══ Supplied information ══
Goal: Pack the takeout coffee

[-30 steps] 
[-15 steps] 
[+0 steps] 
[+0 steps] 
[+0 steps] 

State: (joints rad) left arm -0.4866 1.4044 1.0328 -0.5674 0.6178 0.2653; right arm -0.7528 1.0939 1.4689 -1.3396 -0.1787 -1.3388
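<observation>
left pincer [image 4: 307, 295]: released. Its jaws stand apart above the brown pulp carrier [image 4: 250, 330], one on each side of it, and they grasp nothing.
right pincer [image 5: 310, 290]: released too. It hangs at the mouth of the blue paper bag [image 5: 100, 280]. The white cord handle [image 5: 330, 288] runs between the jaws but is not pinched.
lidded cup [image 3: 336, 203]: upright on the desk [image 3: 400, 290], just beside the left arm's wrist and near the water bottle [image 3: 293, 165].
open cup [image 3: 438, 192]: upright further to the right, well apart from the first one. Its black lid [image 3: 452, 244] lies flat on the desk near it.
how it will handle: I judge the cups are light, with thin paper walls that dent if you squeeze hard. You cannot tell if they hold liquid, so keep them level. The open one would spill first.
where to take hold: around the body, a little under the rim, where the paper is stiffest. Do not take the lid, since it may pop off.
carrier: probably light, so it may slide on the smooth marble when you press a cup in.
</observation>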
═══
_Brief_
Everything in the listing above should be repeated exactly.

_Response box_
Goal: Pack the takeout coffee

[-30 steps] 
[-15 steps] 
[+0 steps] 
[+0 steps] 
[+0 steps] 

State: (joints rad) left arm -0.4866 1.4044 1.0328 -0.5674 0.6178 0.2653; right arm -0.7528 1.0939 1.4689 -1.3396 -0.1787 -1.3388
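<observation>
left pincer [image 4: 307, 295]: released. Its jaws stand apart above the brown pulp carrier [image 4: 250, 330], one on each side of it, and they grasp nothing.
right pincer [image 5: 310, 290]: released too. It hangs at the mouth of the blue paper bag [image 5: 100, 280]. The white cord handle [image 5: 330, 288] runs between the jaws but is not pinched.
lidded cup [image 3: 336, 203]: upright on the desk [image 3: 400, 290], just beside the left arm's wrist and near the water bottle [image 3: 293, 165].
open cup [image 3: 438, 192]: upright further to the right, well apart from the first one. Its black lid [image 3: 452, 244] lies flat on the desk near it.
how it will handle: I judge the cups are light, with thin paper walls that dent if you squeeze hard. You cannot tell if they hold liquid, so keep them level. The open one would spill first.
where to take hold: around the body, a little under the rim, where the paper is stiffest. Do not take the lid, since it may pop off.
carrier: probably light, so it may slide on the smooth marble when you press a cup in.
</observation>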

With this, the exercise has been completed.